What is required » Look through the lines below, find those with the word "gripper", and copy them.

=== Section Start ===

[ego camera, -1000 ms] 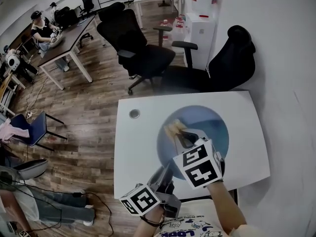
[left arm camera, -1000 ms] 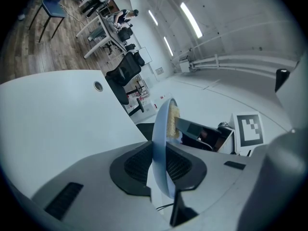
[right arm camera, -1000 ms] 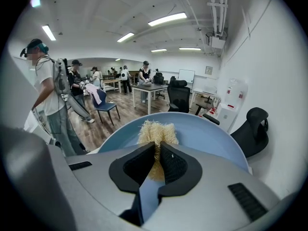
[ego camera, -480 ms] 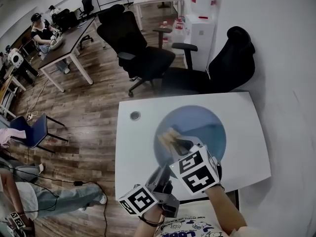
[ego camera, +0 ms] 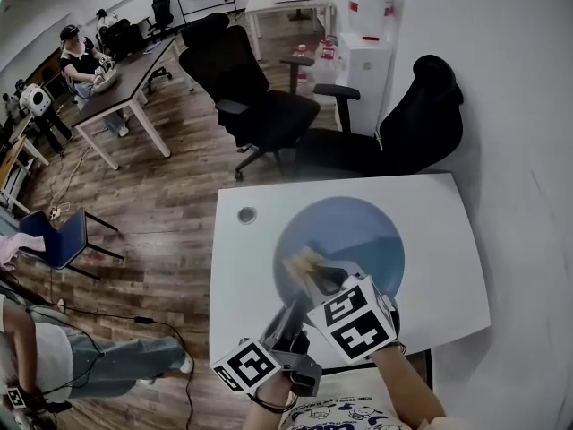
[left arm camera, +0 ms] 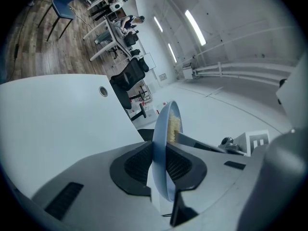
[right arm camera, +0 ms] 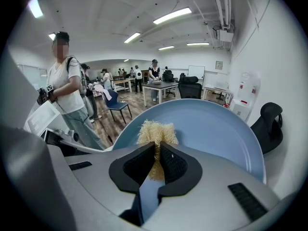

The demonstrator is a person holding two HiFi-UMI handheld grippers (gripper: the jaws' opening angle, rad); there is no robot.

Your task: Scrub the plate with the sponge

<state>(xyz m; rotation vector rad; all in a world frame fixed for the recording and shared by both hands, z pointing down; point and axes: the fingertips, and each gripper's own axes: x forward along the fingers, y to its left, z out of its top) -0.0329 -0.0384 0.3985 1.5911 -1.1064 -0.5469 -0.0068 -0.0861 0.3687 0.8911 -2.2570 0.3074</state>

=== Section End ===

Solution below »
The demonstrator is a person holding two HiFi-UMI handheld grippers (gripper: the jaws' opening angle, rad); there is no robot.
<state>(xyz m; rotation vector rad; all in a world frame fixed for the recording and shared by both hands, z pointing down; point and axes: the fingertips, and each gripper's own axes: x forward along the fingers, y to its left, z out of its top) -0.0329 -0.0384 0.3985 1.5911 -1.1064 -0.5469 -0.0068 -0.0861 0.3687 0.8911 -2.2570 0.3074</state>

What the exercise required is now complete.